Content starts

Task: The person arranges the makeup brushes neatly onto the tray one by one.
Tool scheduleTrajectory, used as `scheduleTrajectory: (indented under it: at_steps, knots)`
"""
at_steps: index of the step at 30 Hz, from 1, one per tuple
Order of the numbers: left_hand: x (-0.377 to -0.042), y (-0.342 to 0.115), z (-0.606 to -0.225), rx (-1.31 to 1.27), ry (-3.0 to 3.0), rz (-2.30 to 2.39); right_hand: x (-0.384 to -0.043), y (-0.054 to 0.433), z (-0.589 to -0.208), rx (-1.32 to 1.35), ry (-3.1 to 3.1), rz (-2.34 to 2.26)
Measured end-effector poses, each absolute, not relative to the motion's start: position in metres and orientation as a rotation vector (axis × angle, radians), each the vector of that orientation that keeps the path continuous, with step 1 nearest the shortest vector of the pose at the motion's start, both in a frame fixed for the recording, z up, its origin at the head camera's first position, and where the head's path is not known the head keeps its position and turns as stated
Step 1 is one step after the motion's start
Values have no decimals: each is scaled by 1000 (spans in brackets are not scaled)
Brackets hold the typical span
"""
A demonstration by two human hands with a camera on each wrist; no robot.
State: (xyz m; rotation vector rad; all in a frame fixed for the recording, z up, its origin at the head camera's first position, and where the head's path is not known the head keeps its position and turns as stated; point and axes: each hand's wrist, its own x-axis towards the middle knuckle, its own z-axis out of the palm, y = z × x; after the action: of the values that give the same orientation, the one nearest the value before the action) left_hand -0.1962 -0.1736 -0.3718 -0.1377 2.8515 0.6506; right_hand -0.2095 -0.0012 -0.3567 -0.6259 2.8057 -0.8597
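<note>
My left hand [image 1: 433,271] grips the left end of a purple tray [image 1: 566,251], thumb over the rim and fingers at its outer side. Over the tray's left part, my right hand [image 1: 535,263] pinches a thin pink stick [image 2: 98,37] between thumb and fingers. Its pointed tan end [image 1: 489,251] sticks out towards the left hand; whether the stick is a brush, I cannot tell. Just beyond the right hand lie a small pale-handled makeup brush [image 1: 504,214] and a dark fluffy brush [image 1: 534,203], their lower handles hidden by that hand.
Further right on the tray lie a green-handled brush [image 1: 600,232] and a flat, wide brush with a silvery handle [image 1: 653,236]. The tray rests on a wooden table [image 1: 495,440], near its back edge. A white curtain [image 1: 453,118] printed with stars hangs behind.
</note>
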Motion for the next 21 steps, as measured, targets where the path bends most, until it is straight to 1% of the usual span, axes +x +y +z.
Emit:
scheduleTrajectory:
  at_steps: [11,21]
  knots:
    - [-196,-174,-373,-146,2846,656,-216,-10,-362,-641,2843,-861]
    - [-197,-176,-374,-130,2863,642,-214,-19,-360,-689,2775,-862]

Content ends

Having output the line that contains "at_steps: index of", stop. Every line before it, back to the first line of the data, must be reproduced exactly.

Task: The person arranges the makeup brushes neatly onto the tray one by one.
Tool scheduleTrajectory, used as `scheduleTrajectory: (indented under it: at_steps, knots)`
"""
at_steps: index of the step at 30 Hz, from 1, one per tuple

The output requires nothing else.